*Task statement*.
Repeat precisely the span of lines below that opens with the line containing "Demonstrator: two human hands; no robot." and closes with the line containing "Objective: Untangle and", both included.

++++++

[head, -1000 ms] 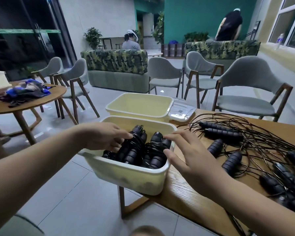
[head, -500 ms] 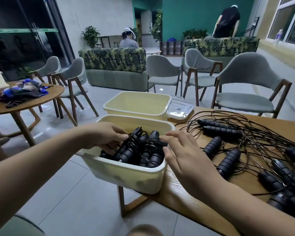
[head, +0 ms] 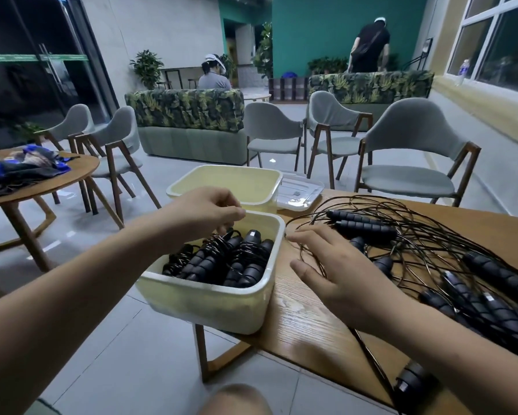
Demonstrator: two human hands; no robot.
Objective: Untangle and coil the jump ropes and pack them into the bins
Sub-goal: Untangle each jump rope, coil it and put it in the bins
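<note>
Up and off the bundles since a second ago: left hand (head: 204, 211), no longer down among the handles, now above the far rim of the near cream bin (head: 210, 301). Out of that bin too: right hand (head: 338, 271), shifted rightward over the table.

Under and just nearer than the left hand's fingertips: coiled jump ropes (head: 231, 259), black foam handles bound round with their own cords, packed side by side inside the near cream bin. Left fingers curled downward, thumb against them. Hard to tell whether pinching a cord or holding nothing.

Right hand palm down, fingers straight and spread, holding nothing, fingertips close to the bin's right wall. Beneath and beyond those fingers: tangled jump ropes (head: 431, 265), loose black cords looping over the wooden table (head: 305, 330), handles scattered to the hand's right and far side. One more black handle (head: 410, 380) by the right forearm, at the table's near edge.

Just beyond the left hand, behind the near bin: second cream bin (head: 236, 181), with a clear plastic lid (head: 299, 190) just to its right. Well to the left of the left arm: round wooden table (head: 42, 178) bearing crumpled blue and dark cloth (head: 24, 169). Farther off: grey chairs (head: 407, 163), a leaf-patterned sofa (head: 189, 112), a seated person (head: 214, 76) and a standing person (head: 370, 46) behind.
</note>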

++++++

*Your response*.
Demonstrator: two human hands; no robot.
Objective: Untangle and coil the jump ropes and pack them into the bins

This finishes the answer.